President Trump conducts foreign policy on personal instinct and tactical impulse, and his abrupt Friday turn on Russia and Ukraine is a classic illustration. Whether it’s the start of a road to peace, or to appeasement, is impossible to know. We’re not sure if Mr. Trump knows himself.
The President went into the summit promising “severe consequences” if there was no agreement on a cease-fire. He left the summit having dropped the cease-fire with no consequences in favor of Vladimir Putin’s wish for a long-term peace deal as the war continues. Mr. Trump took new sanctions on buyers of Russian oil off the table.
Mr. Trump also said the burden is now on Ukraine to close the deal. European leaders told the press that, in his conversations with them, Mr. Trump said Mr. Putin demanded that he get all of Ukraine’s Donetsk region, which would mean that Ukraine give up its main line of defense in the east.
White House leaks to friendly media suggest Mr. Putin promised that, in return for Donetsk, he’ll stop his assault and won’t invade other countries.
No wonder Russian commentators and Putin allies were celebrating the summit’s results. Their President ended his isolation in the West, made no public concessions, and can continue killing Ukrainians without further sanction.
Mr. Putin’s promises are worse than worthless. He has broken promise after promise to Ukraine and the West. This includes the 1994 Budapest Memorandum promising to defend Ukraine against outside attack, and multiple Minsk agreements. He wants Donetsk because he would gain at the negotiating table what he hasn’t been able to conquer on the battlefield. It would also make it easier to take more territory when he or his successor think the time is right to strike again.
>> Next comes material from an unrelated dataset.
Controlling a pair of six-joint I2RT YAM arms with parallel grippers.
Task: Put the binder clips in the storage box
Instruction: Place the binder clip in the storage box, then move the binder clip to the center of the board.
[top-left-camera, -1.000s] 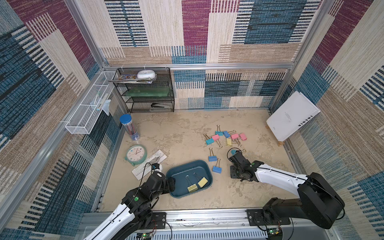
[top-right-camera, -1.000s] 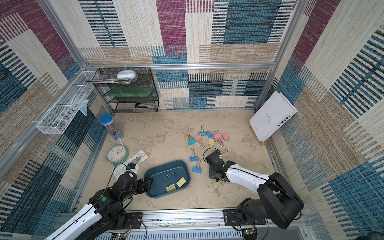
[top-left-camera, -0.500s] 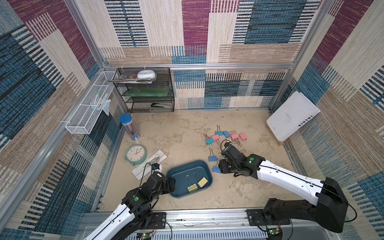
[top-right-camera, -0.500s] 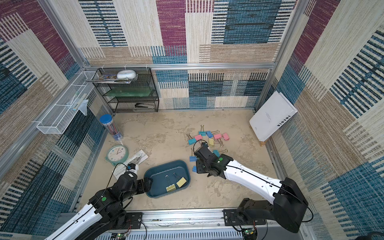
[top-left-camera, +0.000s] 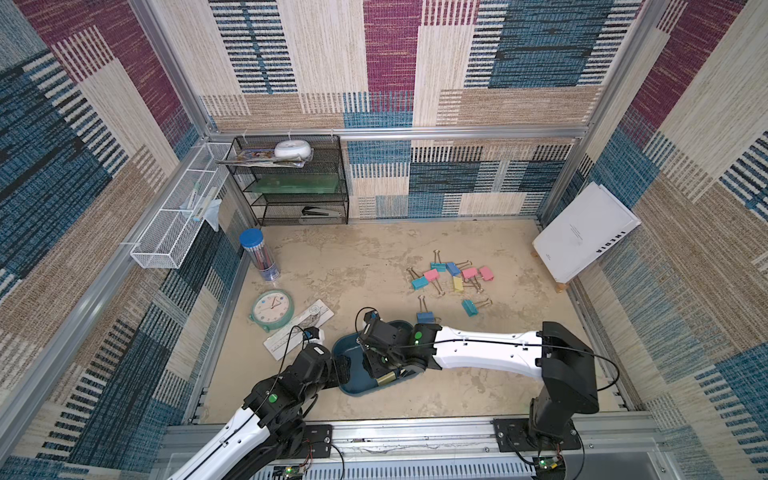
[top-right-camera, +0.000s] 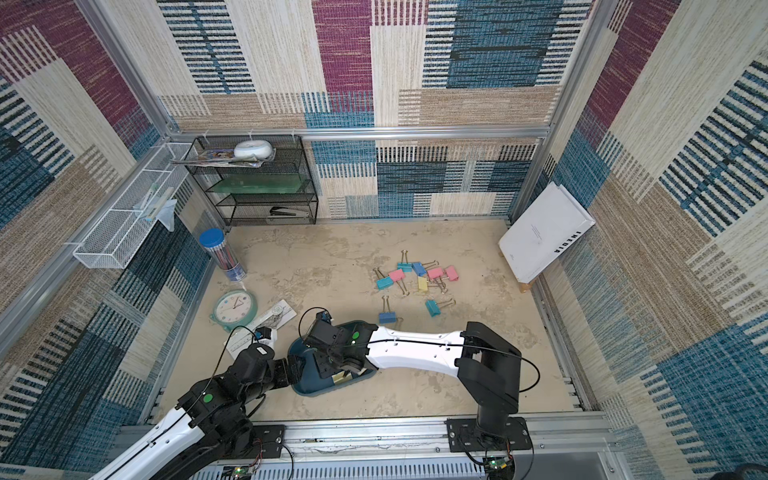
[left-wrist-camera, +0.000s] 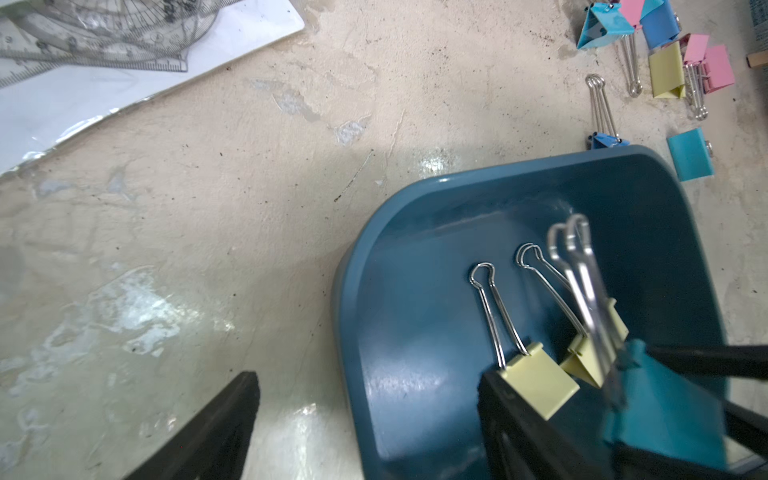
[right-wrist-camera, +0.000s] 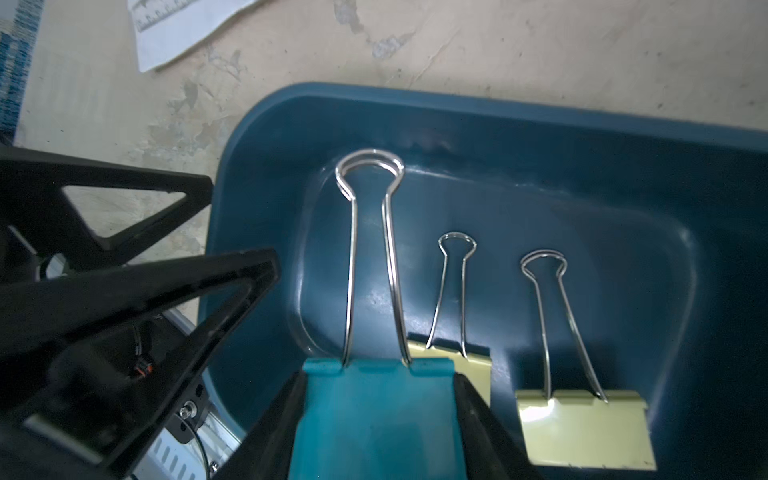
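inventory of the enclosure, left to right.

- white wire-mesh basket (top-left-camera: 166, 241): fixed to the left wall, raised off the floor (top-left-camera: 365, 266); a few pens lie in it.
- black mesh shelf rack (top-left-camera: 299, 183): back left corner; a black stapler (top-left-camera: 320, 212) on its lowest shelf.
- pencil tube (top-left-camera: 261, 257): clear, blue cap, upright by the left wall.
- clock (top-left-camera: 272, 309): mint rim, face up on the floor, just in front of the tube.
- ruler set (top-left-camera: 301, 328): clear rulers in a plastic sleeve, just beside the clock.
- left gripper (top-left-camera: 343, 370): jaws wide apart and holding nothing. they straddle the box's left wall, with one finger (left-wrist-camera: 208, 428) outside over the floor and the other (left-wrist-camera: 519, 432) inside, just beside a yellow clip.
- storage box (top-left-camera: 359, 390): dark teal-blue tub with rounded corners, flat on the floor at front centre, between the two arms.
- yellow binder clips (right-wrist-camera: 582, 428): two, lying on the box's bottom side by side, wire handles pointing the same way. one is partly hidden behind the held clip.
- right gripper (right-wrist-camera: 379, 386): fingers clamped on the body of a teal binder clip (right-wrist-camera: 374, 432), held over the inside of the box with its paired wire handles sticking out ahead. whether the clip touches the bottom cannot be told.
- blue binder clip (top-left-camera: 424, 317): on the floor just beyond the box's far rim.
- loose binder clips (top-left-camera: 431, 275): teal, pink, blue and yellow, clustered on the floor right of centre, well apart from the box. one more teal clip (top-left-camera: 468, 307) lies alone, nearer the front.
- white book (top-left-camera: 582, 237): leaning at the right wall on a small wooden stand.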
The silver lining is that European leaders say Mr. Trump told them Mr. Putin had agreed to accept “security guarantees” for Ukraine. The suggestion is that the U.S. might even be one of those guarantors, albeit outside NATO. But Mr. Trump provided no details.
For guarantees to have real deterrent effect, they would have to include foreign troops in Ukraine. Kyiv would need the ability to build up its military and arms industry. The U.S. would have to provide intelligence and air power to back up the ground forces. It isn’t clear if Mr. Trump or Mr. Putin would agree to any of this, and without the U.S. playing a significant role, European leaders may not be willing to deploy troops.
It’s encouraging that Mr. Trump invited Volodymyr Zelensky to meet at the White House on Monday, and that European leaders will join them. Maybe they can counter Mr. Putin’s lies about who started the war and the security guarantees required to end it. But the reality is that no one knows what the U.S. President will do or say.
The Europeans and Ukraine aren’t without leverage. Mr. Trump would pay an enormous political price if he abandons Ukraine or tries to impose a deal on Mr. Putin’s terms. The President can say all he wants that this is Joe Biden’s war, not his. But like it or not, what happens next is on his watch. A defeat for Ukraine will echo at home and across the world for the rest of his Presidency.
Mr. Trump has made his role as a peacemaker a major theme of his second term, and it’s an admirable ambition. But the question is, as always, peace at what price?
Cunning adversaries like Mr. Putin and China’s Xi Jinping can sense when the desire for a Nobel Peace Prize can be exploited for far more substantive strategic gains.
With his military strike against Iran’s nuclear facilities, Mr. Trump began to re-establish the American deterrence that Barack Obama and Joe Biden gave away in Afghanistan, Ukraine and the Middle East. What Mr. Trump does next in Ukraine will decide if he builds on that success, or gives it away for a dubious declaration of peace in our time.